TO DO: When the string "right" occurs in a line of the listing below, return that line.

##### EXERCISE DATA

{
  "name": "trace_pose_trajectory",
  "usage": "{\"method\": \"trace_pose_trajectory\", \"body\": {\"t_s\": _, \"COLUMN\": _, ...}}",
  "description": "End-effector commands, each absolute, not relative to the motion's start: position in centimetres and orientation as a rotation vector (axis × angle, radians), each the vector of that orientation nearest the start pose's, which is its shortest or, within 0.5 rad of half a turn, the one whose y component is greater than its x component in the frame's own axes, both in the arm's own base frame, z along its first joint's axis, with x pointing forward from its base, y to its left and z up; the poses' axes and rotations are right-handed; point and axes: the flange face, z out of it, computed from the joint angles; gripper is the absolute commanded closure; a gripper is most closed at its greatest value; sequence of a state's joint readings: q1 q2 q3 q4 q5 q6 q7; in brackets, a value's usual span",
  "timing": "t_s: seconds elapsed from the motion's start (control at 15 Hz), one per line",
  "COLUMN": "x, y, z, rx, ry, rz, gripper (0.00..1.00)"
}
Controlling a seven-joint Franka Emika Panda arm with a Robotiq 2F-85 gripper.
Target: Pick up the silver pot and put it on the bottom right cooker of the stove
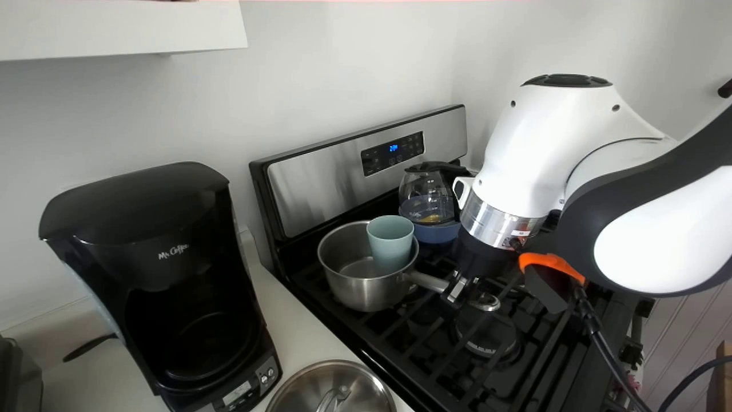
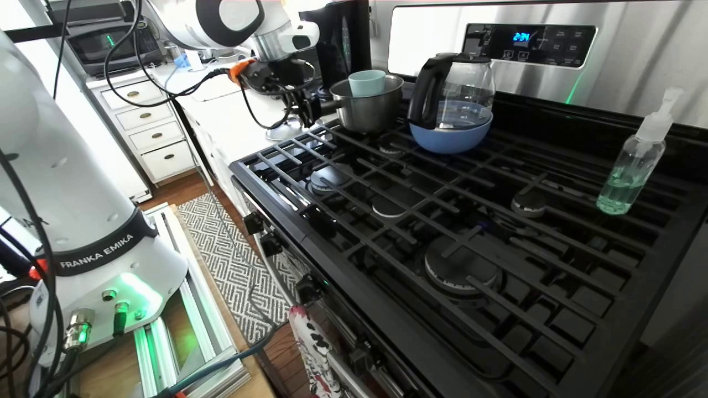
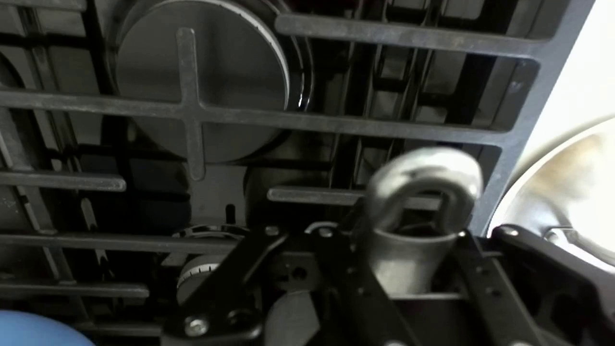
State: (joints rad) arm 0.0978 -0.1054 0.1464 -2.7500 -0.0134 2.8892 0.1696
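Silver pot (image 1: 366, 292): is shining silver-grey, handle included.
Cup (image 1: 390, 252): is showing pale blue-green, at two o'clock within the pot in an exterior view.
Stove (image 2: 420, 232): is running black over grates and top, silver over the back panel.
Display (image 1: 392, 154): is glowing blue on black.
Kettle (image 2: 456, 113): is pairing a blue bottom with a black handle, at three o'clock from the pot in an exterior view.
Pump bottle (image 2: 639, 157): is showing green below white.
Rug (image 2: 227, 271): is repeating grey-and-white angular lines, at eight o'clock in that view.
Towel (image 2: 316, 354): is mixing black and red print over white.
Robot arm (image 1: 532, 146): is wearing white and black, with an orange band (image 1: 552, 263).
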Motion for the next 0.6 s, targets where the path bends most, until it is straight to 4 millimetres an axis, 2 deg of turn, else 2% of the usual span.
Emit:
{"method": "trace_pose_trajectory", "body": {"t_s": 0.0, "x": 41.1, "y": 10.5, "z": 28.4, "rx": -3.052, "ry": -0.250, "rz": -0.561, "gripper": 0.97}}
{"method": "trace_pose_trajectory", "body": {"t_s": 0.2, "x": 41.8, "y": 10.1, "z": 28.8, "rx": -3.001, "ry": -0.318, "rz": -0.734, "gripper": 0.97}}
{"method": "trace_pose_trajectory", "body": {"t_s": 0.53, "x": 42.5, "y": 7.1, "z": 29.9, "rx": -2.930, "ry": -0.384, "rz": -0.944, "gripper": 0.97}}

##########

PROBLEM SOLUTION:
  "description": "End-effector commands, each absolute, not relative to the motion's start: position in centimetres and orientation as a rotation vector (axis × angle, radians), each the vector of that orientation nearest the start pose's, which is its shortest or, within 0.5 rad of half a turn, the one whose y component is greater than its x component in the frame's own axes, both in the arm's own base frame, z along its first joint's axis, with x pointing forward from its base, y to its left and z up; the poses' axes and rotations are right-handed; point and axes: the flange face, z out of it, computed from the joint angles; gripper is the absolute commanded closure; a gripper is most closed at its greatest value; sequence of a state's joint readings: q1 q2 q3 q4 q5 q6 q7; in brackets, a value's usual span",
Target: Pick up the silver pot and put it on the bottom right cooker of the stove

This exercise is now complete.